In the former case, does the bark come from Colubrina arborescens or - in fact - from Colubrina elliptica? And does that make any difference (to the flavor)?

If both recipes make use of the same botanicals, is it possible that they're using different parts of the plant, i.e. bark-only in one case, and whole stems in the other? Or: older wood vs. young shoots? Etc. etc.

The two drinks are so vastly different, I'm not convinced it's simply a question of proportions. What do you think?

Dave Cook

I'm convinced only of my preference. Unfortunately, the Dominican and Puerto Rican street vendors who've been in a mood to talk never seem to be the same folks who actually make the mabi. And, in past years, restaurant staffers from elsewhere in the Caribbean have confirmed that mauby is "the same." But, perhaps I phrased my questions poorly, offering the staffers an easy conversational out; I certainly didn't press the point about the difference in taste.

Thanks for not letting me simply skate by; regarding mabi and mauby, I'll keep on my toes!


The truth is: I can't seem to get to a solid footing on the matter either, having run into similar responses.
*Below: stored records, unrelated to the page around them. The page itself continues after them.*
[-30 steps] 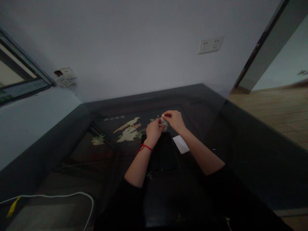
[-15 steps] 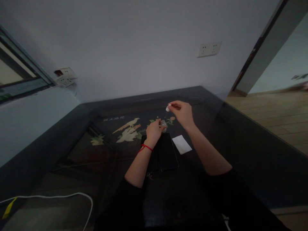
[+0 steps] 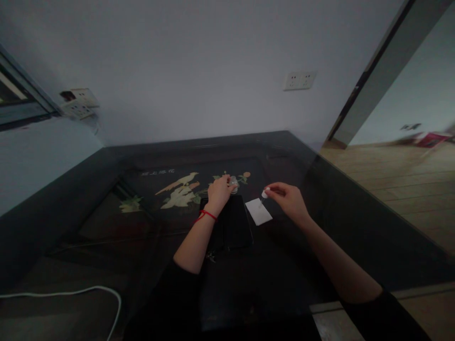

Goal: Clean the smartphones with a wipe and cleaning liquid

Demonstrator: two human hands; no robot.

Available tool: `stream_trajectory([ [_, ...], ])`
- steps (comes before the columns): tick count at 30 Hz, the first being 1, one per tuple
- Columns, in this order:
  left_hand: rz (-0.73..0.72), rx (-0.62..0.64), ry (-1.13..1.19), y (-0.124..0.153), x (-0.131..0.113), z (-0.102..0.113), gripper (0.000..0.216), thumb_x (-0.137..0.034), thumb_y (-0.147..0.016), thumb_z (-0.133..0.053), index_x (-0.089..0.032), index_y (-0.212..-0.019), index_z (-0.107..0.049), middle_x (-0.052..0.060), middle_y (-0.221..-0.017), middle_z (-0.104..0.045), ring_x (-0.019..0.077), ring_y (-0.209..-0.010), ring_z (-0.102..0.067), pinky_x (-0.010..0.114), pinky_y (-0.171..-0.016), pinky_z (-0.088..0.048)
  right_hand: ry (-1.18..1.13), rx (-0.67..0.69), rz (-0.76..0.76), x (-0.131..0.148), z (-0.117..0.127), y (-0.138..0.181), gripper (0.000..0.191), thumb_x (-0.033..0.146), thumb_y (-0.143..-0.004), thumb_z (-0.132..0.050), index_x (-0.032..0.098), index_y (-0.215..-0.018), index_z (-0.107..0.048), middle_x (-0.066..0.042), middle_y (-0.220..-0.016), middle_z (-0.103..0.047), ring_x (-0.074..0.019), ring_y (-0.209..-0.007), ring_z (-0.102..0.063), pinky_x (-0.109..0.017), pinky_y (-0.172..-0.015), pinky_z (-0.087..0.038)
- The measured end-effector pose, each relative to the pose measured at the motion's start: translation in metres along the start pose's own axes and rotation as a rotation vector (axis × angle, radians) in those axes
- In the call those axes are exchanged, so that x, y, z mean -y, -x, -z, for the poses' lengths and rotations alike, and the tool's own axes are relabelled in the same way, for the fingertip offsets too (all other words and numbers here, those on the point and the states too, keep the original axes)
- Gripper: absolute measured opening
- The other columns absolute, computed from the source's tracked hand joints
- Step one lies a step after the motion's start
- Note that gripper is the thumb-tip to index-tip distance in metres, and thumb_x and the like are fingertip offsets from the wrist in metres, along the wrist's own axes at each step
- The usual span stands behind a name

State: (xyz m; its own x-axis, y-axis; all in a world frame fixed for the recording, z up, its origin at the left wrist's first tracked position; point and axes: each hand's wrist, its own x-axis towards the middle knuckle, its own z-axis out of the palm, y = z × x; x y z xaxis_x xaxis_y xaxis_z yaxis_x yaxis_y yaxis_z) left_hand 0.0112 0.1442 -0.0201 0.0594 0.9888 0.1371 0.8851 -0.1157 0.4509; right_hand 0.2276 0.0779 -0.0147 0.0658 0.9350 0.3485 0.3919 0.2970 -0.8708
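My left hand (image 3: 218, 191), with a red string at the wrist, is closed around a small clear bottle (image 3: 233, 182) standing on the dark table (image 3: 320, 213). My right hand (image 3: 288, 198) pinches a small white-topped dropper cap (image 3: 264, 194), held just above a white paper square (image 3: 259, 211) lying on the table. A black flat case (image 3: 232, 222) lies between my forearms, below the left hand.
The table top bears an inlaid bird-and-flower picture (image 3: 181, 187). A white cable (image 3: 103, 296) curves across the near left. Wall sockets (image 3: 299, 80) sit on the wall ahead, more sockets (image 3: 76, 105) at left. A doorway with wooden floor (image 3: 391, 175) opens at right.
My right hand lifted the white cap off the bottle, then carried it right and down over the white paper. The left hand stayed on the bottle. The view shifted slightly.
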Motion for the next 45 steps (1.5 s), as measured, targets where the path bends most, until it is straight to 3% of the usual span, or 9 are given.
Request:
stream_trajectory([
  [22, -0.007, -0.009, -0.038, 0.000, 0.001, 0.001, 0.029, -0.040, -0.083, -0.063, -0.023, -0.106, -0.063, 0.005, -0.102, -0.072, 0.0207, -0.096, -0.066, 0.029, -0.079, -0.048, 0.096, 0.020, 0.022, 0.006, -0.007, 0.009, 0.016, 0.035, -0.074, -0.064, 0.020, -0.073, -0.071, -0.003, -0.072, -0.073, -0.0190, -0.068, -0.069, -0.031, -0.067, -0.053],
  [32, 0.002, -0.005, -0.025, 0.000, 0.000, 0.001, 0.029, -0.039, -0.082, -0.064, -0.023, -0.106, -0.063, 0.005, -0.103, -0.072, 0.0210, -0.097, -0.066, 0.028, -0.079, -0.047, 0.019, -0.044, 0.021, -0.001, -0.006, 0.006, 0.022, 0.039, -0.072, -0.067, 0.019, -0.079, -0.073, -0.006, -0.078, -0.075, -0.0226, -0.072, -0.072, -0.036, -0.071, -0.057],
  [38, 0.016, 0.001, 0.003, 0.000, -0.002, 0.000, 0.025, -0.038, -0.082, -0.065, -0.024, -0.102, -0.063, 0.004, -0.099, -0.073, 0.0197, -0.095, -0.067, 0.027, -0.076, -0.047, -0.049, -0.163, 0.086, 0.020, -0.001, -0.024, 0.024, 0.040, -0.075, -0.066, 0.018, -0.086, -0.072, -0.008, -0.085, -0.076, -0.0239, -0.077, -0.072, -0.039, -0.075, -0.058],
  [42, 0.025, 0.010, 0.006, 0.001, -0.004, 0.001, 0.024, -0.037, -0.082, -0.064, -0.023, -0.102, -0.063, 0.004, -0.098, -0.073, 0.0197, -0.094, -0.067, 0.027, -0.075, -0.047, -0.066, -0.194, 0.166, 0.038, -0.025, -0.056, 0.025, 0.039, -0.078, -0.064, 0.018, -0.089, -0.071, -0.009, -0.092, -0.075, -0.0230, -0.084, -0.071, -0.037, -0.081, -0.056],
  [45, 0.019, 0.011, 0.000, 0.002, -0.005, 0.002, 0.024, -0.037, -0.082, -0.065, -0.023, -0.102, -0.063, 0.005, -0.100, -0.072, 0.0197, -0.096, -0.066, 0.027, -0.076, -0.046, -0.048, -0.181, 0.201, 0.042, -0.050, -0.071, 0.023, 0.037, -0.077, -0.064, 0.018, -0.086, -0.071, -0.008, -0.086, -0.075, -0.0220, -0.079, -0.071, -0.036, -0.078, -0.056],
])
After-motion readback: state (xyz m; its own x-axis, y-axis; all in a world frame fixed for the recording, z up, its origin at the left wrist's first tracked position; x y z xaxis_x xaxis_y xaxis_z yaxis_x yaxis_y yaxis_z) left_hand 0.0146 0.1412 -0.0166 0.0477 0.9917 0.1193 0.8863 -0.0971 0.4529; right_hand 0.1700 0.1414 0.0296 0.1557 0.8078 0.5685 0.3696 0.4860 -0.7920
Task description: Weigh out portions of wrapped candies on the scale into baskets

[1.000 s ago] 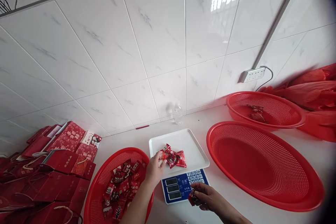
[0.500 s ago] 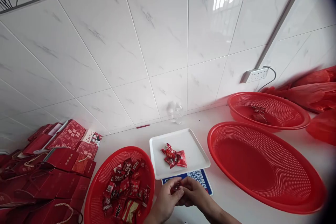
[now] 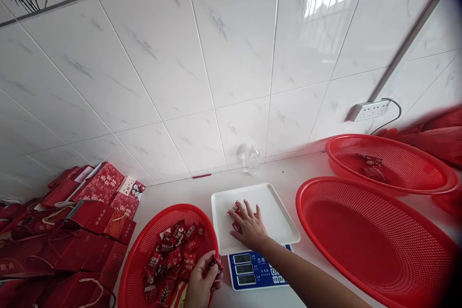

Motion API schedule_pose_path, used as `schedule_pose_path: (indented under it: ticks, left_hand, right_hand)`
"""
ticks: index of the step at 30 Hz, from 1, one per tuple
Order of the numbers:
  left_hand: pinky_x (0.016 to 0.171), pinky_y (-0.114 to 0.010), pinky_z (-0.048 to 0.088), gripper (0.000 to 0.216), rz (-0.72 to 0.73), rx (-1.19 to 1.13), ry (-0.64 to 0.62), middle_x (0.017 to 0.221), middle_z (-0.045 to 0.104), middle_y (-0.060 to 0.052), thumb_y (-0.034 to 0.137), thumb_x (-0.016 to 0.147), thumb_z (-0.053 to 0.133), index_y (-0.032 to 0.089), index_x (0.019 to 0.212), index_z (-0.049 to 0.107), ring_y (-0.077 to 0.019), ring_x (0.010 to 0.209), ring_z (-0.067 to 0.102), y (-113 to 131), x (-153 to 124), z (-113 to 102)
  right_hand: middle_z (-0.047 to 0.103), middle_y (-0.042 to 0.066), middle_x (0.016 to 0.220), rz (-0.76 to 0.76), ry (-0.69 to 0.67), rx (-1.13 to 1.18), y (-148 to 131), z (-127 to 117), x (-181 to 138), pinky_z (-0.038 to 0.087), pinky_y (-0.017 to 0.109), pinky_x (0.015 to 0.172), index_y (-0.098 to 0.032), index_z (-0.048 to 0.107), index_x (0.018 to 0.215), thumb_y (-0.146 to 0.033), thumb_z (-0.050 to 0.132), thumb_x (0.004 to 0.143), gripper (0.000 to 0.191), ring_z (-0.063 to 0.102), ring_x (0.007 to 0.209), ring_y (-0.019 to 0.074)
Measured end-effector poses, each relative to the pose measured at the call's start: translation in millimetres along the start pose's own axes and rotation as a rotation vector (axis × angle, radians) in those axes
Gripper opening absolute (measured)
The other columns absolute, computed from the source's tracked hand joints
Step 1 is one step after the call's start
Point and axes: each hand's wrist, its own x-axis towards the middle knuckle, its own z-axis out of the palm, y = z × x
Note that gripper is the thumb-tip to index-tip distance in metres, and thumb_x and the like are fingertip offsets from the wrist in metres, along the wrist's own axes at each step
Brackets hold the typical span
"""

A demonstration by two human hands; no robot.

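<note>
My left grip (image 3: pixel 205 276) pinched a sweet (image 3: pixel 216 264) by the basket (image 3: pixel 154 229), while my right grip (image 3: pixel 250 226) — splayed, unclosed — covered sweets (image 3: pixel 235 209) on the tray (image 3: pixel 279 219), apparently a gathering step that next called for curling around them.

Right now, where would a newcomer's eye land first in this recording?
Probably on the right hand, spread over wrapped packets on the white tray at centre. Next, the left hand grips a dark red packet at the right side of the packet-filled basket. The large red basket on the right also stands out, against the pale tiled wall behind.
</note>
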Motion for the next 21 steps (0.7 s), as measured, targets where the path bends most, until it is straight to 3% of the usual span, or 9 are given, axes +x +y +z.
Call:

You meet people who've indeed never tasted 'the other' beverage personally, but are content to declare its dis/similarity to theirs anyway. Often, a tacit assertion of national distinctiveness will color the conversation, obfuscating facts further (if there were any to be had).

Absent someone volunteering their lab for some good, ol' chemical analyses, it remains a slightly-irritating open question.